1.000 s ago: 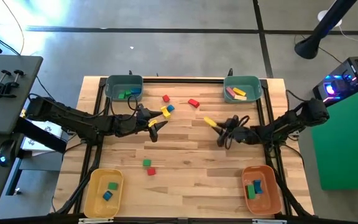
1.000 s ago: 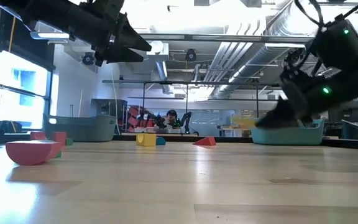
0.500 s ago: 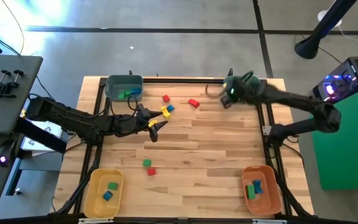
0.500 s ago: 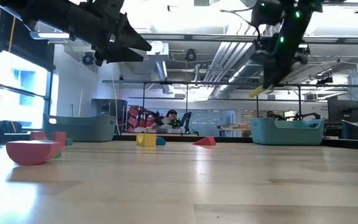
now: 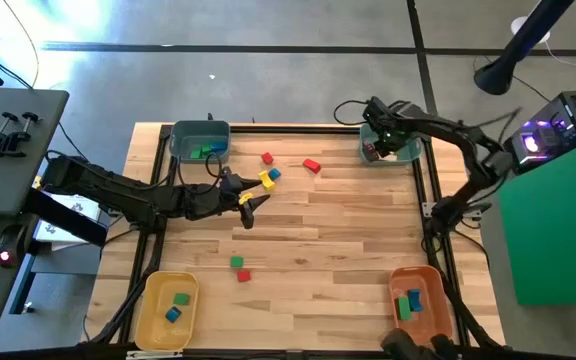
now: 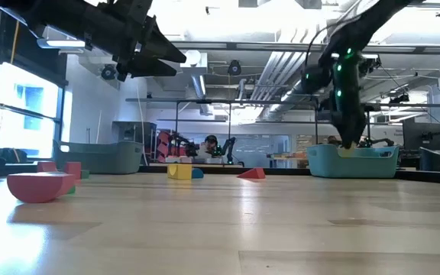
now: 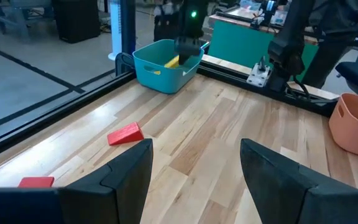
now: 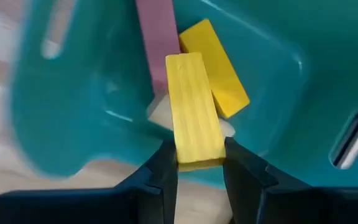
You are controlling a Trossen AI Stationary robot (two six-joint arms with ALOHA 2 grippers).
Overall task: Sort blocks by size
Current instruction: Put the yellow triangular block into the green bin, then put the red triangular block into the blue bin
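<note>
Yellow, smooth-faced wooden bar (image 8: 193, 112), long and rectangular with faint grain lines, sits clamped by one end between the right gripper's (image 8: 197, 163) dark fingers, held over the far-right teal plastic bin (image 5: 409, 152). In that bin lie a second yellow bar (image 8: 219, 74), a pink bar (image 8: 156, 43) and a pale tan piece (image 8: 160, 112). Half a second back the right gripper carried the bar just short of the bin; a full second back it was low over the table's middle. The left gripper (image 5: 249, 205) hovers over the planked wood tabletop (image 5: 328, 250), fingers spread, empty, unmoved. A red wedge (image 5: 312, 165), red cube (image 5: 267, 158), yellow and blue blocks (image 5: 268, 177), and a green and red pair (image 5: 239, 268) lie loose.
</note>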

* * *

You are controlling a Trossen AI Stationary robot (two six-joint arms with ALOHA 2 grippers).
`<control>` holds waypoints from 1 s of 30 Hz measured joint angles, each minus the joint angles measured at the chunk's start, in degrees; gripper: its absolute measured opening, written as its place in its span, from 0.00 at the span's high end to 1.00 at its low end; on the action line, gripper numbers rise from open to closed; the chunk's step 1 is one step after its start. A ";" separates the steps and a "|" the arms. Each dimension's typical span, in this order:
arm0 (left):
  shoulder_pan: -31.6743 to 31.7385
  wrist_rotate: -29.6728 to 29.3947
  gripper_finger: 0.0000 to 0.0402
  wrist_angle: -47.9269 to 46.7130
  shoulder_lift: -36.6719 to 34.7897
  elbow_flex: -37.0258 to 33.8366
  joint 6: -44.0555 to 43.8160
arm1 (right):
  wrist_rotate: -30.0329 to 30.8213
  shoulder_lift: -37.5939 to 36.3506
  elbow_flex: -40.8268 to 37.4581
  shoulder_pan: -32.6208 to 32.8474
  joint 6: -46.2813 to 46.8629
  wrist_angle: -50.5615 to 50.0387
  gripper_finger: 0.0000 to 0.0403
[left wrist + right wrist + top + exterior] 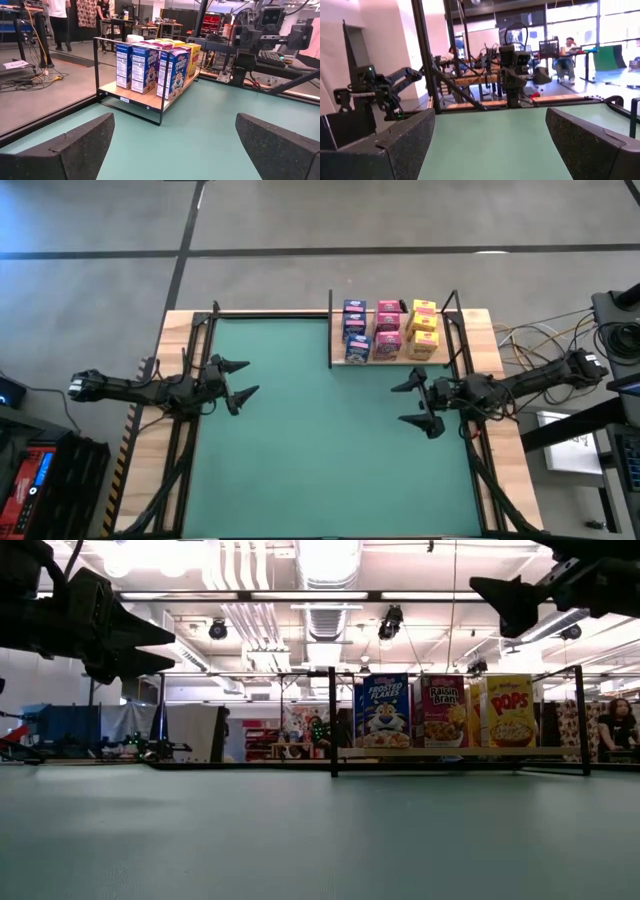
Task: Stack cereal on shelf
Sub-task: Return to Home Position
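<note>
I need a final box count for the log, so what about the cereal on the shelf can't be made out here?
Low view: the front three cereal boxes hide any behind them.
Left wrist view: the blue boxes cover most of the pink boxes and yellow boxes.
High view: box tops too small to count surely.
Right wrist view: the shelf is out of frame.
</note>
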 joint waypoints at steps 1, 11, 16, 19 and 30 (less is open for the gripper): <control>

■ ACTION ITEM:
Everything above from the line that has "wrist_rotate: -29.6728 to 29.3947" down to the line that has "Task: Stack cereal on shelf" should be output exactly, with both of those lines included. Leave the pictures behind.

■ THE ANSWER:
  wrist_rotate: -29.6728 to 29.3947
  gripper_finger: 0.0000 to 0.0402
  wrist_angle: -47.9269 to 46.7130
  shoulder_lift: -36.6719 to 34.7897
  elbow_flex: -37.0258 to 33.8366
  joint 6: -44.0555 to 43.8160
arm1 (right):
  wrist_rotate: -30.0329 to 30.8213
  shoulder_lift: -37.5939 to 36.3506
  elbow_flex: -40.8268 to 37.4581
  shoulder_pan: -32.6208 to 32.8474
  joint 6: -46.2813 to 46.8629
  wrist_angle: -50.5615 to 50.0387
  gripper_finger: 0.0000 to 0.0403
[left wrist + right wrist + top + exterior] 
Task: Stack cereal on shelf

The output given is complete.